> _Task objective_:
Would you copy out each line of the records below that includes the word "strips"?

※

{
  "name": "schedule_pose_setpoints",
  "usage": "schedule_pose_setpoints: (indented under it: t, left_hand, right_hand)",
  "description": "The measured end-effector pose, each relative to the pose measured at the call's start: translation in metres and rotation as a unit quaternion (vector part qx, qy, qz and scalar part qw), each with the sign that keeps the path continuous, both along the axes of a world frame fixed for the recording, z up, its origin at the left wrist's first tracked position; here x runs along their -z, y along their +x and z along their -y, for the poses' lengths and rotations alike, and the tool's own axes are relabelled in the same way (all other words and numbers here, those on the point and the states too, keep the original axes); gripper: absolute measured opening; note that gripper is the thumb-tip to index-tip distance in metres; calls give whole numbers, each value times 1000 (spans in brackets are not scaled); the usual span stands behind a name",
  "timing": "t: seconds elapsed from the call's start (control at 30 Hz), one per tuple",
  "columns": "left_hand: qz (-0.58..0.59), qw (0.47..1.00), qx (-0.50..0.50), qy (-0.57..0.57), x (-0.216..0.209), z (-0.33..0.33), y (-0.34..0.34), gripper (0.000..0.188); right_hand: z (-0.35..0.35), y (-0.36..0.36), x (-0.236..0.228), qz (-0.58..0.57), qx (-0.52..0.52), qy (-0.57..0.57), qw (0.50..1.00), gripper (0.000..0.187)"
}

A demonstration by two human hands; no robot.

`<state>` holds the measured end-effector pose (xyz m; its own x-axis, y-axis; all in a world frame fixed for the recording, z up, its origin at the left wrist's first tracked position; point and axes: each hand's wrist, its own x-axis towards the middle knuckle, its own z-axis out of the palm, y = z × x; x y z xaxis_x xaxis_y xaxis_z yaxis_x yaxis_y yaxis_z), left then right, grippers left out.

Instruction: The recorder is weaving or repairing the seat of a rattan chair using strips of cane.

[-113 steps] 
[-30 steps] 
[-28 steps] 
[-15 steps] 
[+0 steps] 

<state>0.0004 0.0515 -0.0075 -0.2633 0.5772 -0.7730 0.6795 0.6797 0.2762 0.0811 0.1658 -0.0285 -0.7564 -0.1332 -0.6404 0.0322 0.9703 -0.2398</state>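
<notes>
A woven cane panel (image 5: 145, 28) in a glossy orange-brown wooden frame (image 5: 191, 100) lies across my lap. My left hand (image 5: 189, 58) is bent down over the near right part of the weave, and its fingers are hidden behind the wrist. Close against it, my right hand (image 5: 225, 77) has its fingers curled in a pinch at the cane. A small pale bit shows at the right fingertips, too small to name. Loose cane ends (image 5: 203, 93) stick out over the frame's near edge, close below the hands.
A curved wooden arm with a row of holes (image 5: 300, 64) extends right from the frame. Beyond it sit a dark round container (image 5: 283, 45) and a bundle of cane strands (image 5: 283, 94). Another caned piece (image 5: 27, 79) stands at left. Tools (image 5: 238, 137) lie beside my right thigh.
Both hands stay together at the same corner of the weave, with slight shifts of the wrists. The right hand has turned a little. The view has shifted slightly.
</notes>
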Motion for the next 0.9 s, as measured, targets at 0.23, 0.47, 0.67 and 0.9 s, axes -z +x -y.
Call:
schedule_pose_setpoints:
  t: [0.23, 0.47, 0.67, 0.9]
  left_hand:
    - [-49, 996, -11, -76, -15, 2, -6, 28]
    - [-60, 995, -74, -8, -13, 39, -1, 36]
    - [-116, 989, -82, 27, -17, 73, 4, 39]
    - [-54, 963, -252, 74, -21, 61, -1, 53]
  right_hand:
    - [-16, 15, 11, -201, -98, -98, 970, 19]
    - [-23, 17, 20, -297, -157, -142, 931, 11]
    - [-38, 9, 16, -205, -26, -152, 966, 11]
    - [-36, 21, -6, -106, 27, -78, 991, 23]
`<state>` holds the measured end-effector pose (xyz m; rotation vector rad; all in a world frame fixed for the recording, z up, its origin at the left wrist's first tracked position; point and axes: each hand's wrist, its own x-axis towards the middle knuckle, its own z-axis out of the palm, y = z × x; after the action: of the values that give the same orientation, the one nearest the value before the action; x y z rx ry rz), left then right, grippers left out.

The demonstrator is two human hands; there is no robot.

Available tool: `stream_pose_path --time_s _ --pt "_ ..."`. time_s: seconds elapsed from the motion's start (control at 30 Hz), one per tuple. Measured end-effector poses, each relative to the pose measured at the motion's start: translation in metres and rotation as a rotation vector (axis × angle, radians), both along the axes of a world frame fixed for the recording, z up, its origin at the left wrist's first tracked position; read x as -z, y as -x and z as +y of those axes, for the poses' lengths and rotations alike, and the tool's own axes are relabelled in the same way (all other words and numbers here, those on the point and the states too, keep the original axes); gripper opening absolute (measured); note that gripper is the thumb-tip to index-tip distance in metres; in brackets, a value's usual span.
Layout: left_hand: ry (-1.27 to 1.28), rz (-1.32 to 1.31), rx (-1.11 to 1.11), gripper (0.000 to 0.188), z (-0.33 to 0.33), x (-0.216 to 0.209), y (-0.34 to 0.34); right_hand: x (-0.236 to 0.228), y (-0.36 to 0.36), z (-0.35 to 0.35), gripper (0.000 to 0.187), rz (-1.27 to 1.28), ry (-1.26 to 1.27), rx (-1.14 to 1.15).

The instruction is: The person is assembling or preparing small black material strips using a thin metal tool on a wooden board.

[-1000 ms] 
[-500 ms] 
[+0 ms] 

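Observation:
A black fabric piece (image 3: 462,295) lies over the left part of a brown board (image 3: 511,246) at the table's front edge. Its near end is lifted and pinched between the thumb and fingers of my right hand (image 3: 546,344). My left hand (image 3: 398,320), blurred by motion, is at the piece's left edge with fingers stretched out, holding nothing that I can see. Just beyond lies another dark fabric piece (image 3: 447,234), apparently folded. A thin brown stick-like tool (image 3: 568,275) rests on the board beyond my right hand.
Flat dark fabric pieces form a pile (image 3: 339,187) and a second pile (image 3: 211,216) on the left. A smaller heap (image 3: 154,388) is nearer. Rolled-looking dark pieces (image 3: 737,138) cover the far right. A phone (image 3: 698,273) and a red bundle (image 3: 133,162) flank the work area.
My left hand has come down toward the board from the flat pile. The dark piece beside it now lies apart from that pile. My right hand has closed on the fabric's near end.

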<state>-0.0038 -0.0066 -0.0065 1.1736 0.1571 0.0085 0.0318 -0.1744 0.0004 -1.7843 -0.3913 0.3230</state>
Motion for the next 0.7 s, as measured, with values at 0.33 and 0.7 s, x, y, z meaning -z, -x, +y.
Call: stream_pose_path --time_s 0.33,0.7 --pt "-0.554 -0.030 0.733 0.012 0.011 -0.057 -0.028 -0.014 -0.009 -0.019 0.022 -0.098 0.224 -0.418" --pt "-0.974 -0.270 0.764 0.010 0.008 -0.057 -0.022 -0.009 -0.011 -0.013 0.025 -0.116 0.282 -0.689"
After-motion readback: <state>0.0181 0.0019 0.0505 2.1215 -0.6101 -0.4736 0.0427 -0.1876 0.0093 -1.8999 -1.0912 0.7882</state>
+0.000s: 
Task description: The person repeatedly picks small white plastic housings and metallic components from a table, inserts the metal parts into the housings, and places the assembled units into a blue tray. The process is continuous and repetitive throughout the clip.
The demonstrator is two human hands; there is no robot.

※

> _Output for this task_:
Instruction: The recorder is weaving or repairing the seat of a rattan chair using strips of cane.
The instruction is: The person is assembling or preparing small black material strips using a thin metal tool on a wooden board.

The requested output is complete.